» Supplied information
____________
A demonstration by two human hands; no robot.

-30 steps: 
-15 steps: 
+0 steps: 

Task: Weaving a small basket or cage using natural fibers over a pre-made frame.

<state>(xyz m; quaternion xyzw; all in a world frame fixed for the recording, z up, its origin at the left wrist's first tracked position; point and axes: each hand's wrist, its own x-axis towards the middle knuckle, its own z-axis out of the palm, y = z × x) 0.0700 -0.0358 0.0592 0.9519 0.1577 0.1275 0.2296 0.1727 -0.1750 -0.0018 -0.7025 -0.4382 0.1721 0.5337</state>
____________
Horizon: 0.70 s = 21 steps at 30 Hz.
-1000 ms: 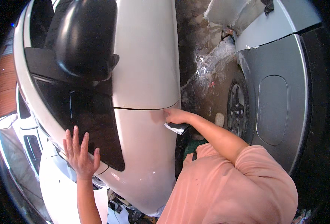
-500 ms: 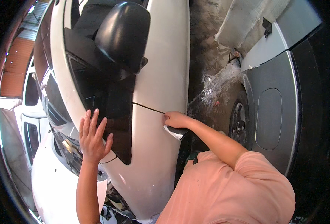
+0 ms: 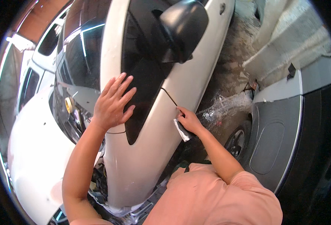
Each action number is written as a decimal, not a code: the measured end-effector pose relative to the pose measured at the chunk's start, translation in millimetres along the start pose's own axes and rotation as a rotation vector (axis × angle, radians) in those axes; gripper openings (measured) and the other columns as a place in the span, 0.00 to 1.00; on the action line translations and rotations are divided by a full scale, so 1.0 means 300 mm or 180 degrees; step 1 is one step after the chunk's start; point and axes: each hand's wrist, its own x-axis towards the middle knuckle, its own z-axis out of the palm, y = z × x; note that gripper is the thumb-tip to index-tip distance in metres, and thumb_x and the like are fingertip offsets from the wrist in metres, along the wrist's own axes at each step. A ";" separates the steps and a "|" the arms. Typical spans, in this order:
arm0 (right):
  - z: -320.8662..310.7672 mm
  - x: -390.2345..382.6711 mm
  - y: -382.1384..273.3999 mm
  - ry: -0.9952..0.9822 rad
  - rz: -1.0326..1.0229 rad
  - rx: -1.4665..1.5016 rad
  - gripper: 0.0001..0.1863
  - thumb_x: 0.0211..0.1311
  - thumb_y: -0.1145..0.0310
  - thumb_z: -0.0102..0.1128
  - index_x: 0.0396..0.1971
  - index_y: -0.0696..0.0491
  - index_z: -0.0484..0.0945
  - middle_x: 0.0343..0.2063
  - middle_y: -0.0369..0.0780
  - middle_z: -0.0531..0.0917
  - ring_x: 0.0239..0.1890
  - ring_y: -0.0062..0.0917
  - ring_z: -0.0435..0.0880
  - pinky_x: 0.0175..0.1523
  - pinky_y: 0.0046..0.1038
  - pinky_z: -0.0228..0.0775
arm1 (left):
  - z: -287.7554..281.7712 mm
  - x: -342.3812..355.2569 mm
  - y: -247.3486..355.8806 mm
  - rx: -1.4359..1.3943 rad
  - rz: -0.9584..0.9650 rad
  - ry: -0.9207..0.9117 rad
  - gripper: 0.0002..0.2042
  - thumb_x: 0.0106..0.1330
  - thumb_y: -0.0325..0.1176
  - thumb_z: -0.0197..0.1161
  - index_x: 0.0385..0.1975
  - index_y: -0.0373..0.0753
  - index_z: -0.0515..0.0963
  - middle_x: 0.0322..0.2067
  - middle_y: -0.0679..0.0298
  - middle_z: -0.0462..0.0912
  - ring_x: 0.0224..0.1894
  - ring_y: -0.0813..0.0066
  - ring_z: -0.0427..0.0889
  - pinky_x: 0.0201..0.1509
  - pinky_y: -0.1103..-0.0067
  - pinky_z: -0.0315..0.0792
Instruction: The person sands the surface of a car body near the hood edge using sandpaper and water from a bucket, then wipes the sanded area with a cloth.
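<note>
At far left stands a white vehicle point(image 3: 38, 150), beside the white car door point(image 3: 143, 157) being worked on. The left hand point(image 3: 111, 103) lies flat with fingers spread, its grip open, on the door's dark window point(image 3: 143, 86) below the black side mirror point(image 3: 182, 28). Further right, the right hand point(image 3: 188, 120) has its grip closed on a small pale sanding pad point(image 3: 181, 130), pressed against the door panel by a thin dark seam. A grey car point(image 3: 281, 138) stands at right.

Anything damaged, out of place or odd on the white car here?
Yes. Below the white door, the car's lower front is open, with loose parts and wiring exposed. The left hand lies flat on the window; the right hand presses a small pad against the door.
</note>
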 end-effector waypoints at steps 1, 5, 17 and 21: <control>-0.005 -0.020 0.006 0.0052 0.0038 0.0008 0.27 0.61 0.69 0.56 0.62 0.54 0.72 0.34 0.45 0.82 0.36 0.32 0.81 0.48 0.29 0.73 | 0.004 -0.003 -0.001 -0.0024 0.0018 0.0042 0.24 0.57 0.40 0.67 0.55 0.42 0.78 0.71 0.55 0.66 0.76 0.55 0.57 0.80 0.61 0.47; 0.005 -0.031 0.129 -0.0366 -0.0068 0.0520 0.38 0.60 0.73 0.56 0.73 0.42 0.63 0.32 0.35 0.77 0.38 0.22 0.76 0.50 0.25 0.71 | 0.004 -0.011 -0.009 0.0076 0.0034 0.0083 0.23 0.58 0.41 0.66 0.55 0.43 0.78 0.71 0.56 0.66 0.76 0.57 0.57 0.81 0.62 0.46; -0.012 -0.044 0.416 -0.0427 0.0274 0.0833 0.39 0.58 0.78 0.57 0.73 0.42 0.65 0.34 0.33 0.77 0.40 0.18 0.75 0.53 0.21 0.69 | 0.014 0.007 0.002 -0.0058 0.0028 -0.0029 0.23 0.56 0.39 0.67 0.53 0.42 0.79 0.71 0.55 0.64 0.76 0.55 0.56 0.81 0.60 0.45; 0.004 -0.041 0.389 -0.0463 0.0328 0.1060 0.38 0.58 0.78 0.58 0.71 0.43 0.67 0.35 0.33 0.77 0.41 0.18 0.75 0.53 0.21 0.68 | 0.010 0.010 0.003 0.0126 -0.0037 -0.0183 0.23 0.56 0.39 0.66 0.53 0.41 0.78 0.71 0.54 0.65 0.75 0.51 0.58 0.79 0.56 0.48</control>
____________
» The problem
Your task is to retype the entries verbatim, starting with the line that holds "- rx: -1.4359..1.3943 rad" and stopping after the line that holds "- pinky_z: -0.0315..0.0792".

» Answer for this exercise
  - rx: -1.4359..1.3943 rad
  - rz: -0.9584..0.9650 rad
  - ry: -0.9207..0.9117 rad
  - gripper: 0.0002..0.2042
  - thumb_x: 0.0106..0.1330
  - thumb_y: -0.0325..0.1176
  - thumb_z: -0.0197..0.1161
  - index_x: 0.0385..0.1975
  - index_y: -0.0373..0.0753
  - index_z: -0.0515..0.0963
  - middle_x: 0.0322..0.2067
  - middle_y: -0.0679..0.0298
  - middle_z: -0.0462..0.0912
  - ring_x: 0.0224..0.1894
  - ring_y: -0.0813..0.0066
  - ring_z: -0.0427..0.0889
  - pinky_x: 0.0201..0.1509
  - pinky_y: -0.1103..-0.0067
  - pinky_z: -0.0315..0.0792

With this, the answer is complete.